Aber es kommt niemand. Stattdessen beginnt seine Freundin einen Studienaufenthalt in Barcelona, wo sie täglich begeistert mit dem Spanier Phillipe springende Gene erforscht und sich immer spärlicher per SMS meldet. Unterdessen ruft Pauls dominante Mutter an, um ihn sofort in sein Heimatdorf zu zitieren, die Künstlerkolonie Worpswede bei Bremen. Dort droht das denkmalgeschützte Haus der Familie im Teufelsmoor zu versinken.

Paul reist also zurück in seine Heimat, wo allerlei auf ihn wartet: das absaufende Haus mit den lebensgroßen Bronzestatuen seines Großvaters, Rilkes alter Dampfkochtopf, ein angeblich von Willy Brandt angebissenes Stück norddeutscher Butterkuchen sowie jede Menge vertuschte Dorf- und Familiengeheimnisse des letzten Jahrhunderts.

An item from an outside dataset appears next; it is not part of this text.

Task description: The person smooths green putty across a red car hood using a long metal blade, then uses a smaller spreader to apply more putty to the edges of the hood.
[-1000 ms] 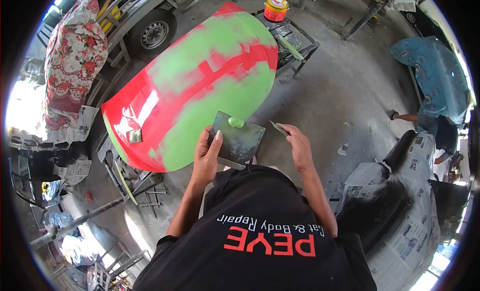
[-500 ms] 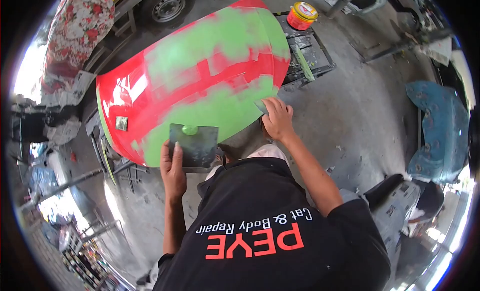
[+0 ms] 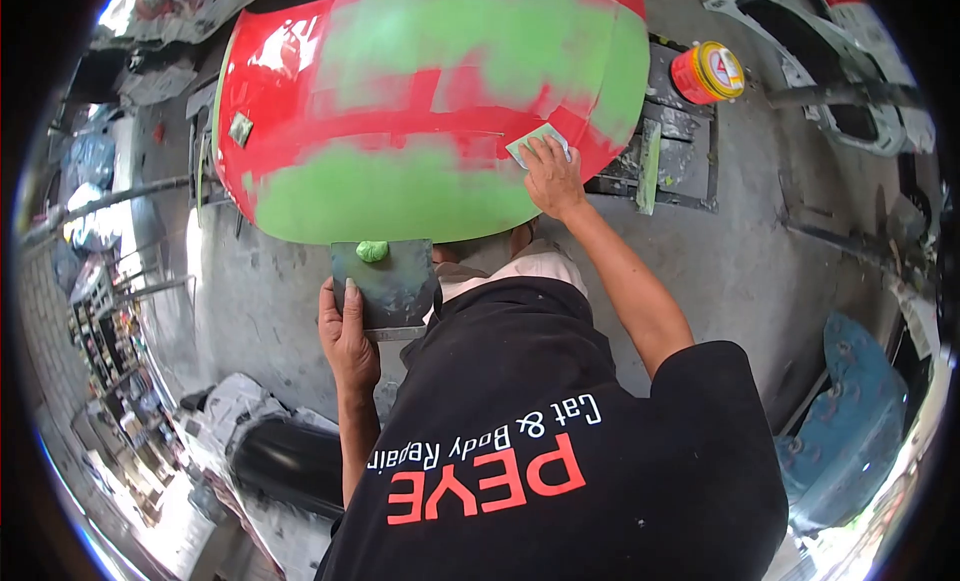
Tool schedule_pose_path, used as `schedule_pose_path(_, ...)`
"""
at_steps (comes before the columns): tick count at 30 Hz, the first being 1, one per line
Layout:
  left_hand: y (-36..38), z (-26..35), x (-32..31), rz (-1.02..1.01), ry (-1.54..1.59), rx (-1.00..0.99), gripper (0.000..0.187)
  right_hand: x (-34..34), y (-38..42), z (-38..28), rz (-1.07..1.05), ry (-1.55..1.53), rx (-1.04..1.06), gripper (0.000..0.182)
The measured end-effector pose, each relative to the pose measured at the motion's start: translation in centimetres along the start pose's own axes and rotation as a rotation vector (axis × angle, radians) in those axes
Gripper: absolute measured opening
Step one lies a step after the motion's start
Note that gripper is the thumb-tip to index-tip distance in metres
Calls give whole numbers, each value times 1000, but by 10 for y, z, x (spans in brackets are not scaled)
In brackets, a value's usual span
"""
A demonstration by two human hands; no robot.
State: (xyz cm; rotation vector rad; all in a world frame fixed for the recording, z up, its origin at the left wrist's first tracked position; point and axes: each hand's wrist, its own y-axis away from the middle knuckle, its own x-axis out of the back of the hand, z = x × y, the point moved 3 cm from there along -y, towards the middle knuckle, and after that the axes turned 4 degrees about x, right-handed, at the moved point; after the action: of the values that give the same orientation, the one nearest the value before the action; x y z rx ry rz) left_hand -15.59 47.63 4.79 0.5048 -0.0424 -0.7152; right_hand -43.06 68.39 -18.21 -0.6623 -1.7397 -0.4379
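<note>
In front of me lies a red car hood (image 3: 290, 101) with large patches of smoothed light-green body filler. My left hand (image 3: 352, 336) grips a dark square mixing board (image 3: 395, 286) by its left edge, thumb on top. A lump of green filler (image 3: 372, 251) sits at the board's far edge. Over the right part of the hood, my right hand (image 3: 552, 176) holds a flat, pale green-smeared putty spreader (image 3: 537, 144), fingers laid on top of it. The spreader is at a red strip between green patches; whether its edge touches the surface is hard to tell.
A red and yellow can (image 3: 706, 73) stands on a dark, spattered stand (image 3: 680, 151) right of the hood, beside a green-stained strip (image 3: 649, 166). A small crumpled square (image 3: 241, 130) lies on the hood's left. A blue panel (image 3: 850, 421) leans at the right.
My right hand has moved up from the hood's near edge onto its right part, with the spreader now lying flatter. My view has turned; my left hand still holds the board.
</note>
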Motion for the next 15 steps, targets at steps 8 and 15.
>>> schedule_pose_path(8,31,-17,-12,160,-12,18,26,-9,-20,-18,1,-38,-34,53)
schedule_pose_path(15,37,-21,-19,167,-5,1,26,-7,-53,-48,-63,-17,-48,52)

Moritz Rinke beschreibt in Der Mann, der durch das Jahrhundert fiel mal übertrieben, mal subtil die Geschehnisse in Worpswede, die immer gerade so skurril sind, dass man sie in einem abgelegenen Dorf vermuten kann. Dabei vermischt er die Geschichte Worpswedes, das durch Künstler wie Paula Modersohn-Becker berühmt wurde, mit der fiktiven, aber beispielhaften Vergangenheit der Familie Kück.

Die Erzählung schwankt ständig zwischen urkomisch und sehr traurig, was der Sprecher Stefan Kaminski durch seine trockene und schnörkellose Erzählweise hervorragend zu unterstreichen weiß. Mein Fazit: Ein tolles, manchmal lustiges, manchmal erschütterndes Hörbuch - nicht nur für norddeutsche Dorfkenner und Butterkuchenfans!